Мне стало и смешно, и весело, и, не думая к чему, даже без выгоды в уме, я ответила:
-- Володя.
И захныкала, выжав слезы на глаза. Она еще сомневалась. Подошла вплотную, в глаза слезливые заглянула.
-- Можешь дать слово, что он, а не ты?
-- Честное благородное слово.
-- И какая такая краска противная, точно кровь?
Я залпом отлопотала свои клятвы и подняла вверх гордую голову с светлыми, пустыми, дерзкими и жадными глазами.
Я ведь навсегда свои тогдашние глаза запомнила. Поглядывала же в зеркало, когда иногда расчесывала свои тонкие путаные пепельно-светлые волосы. Я тогда была красивая от того блеска глаз в светлых волосах.
Отчего же нельзя и честное слово дать, если можно лгать? Это все равно. Я любила всегда все до конца.
И отчего нельзя предавать Володю, если все совсем отдельно, и нужно, чтобы весело?
Отчего нельзя?
Пусть и он, если желает. Я и на него не обижусь.
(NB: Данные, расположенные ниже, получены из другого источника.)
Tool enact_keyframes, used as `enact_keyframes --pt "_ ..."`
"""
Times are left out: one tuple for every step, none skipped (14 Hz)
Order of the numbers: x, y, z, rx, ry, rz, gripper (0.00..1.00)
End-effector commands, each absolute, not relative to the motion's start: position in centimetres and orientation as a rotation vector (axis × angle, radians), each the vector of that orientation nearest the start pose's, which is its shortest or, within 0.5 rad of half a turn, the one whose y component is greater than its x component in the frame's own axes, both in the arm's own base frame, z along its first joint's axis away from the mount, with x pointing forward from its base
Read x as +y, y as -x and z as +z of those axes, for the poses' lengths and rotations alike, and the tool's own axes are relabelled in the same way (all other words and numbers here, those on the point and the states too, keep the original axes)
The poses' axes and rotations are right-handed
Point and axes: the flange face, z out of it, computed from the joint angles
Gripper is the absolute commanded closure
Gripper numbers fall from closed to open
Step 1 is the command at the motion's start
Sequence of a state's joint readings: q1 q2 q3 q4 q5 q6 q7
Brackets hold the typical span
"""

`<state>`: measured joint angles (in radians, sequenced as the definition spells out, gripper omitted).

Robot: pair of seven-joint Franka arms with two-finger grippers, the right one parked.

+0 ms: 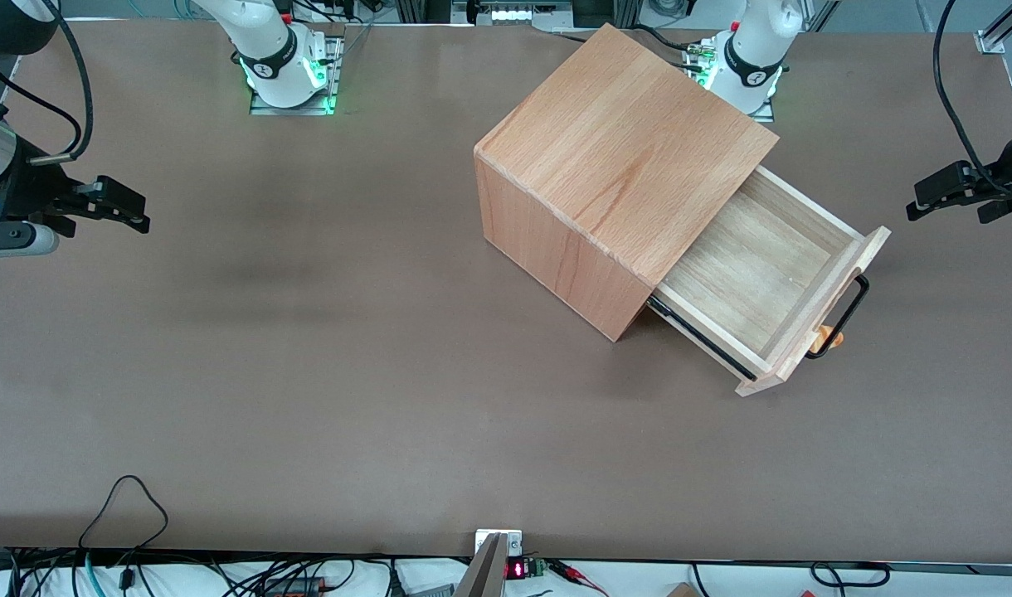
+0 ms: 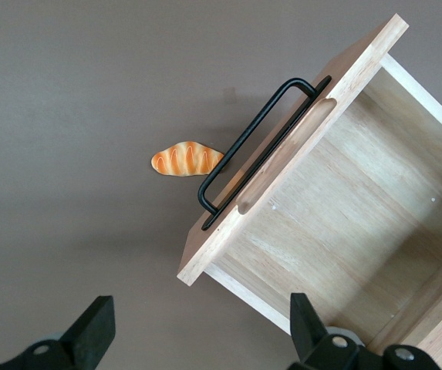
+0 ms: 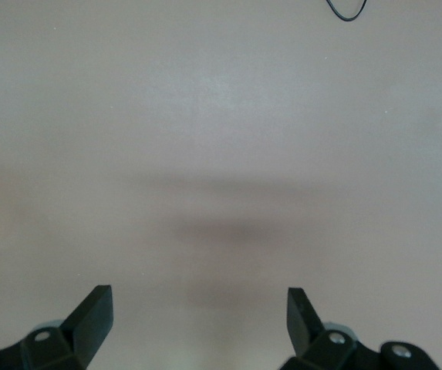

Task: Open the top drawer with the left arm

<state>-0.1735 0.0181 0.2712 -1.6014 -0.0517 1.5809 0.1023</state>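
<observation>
Brown table (image 1: 307,373), top drawer (image 1: 755,274) pulled out w/ handle (image 1: 842,319) edge free; tool (image 1: 917,207) spread wide, apart.

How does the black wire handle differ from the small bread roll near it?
The handle is thin, black and U-shaped; the bread roll is plump, orange and striped. The handle is fixed on the top drawer; the roll lies loose on the table. The open hand touches neither.
</observation>
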Motion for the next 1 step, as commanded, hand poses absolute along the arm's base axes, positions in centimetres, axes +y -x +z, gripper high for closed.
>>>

Раз в магазине я с Александрой Ивановной покупала себе тетради. Стояли ящики лучиновые с чем-то и было ужасно интересно с чем. Двинула муфтой по столу, дернула рукой. Когда вышли на улицу, нащупывала пальцами, чуть-чуть дрожащими, два лучиновых ящичка.
Дома разделила добычу так: один ящичек себе, один в насмешку и для приятности Александре Ивановне. Страшно внимательно поглядела она на меня, но взяла.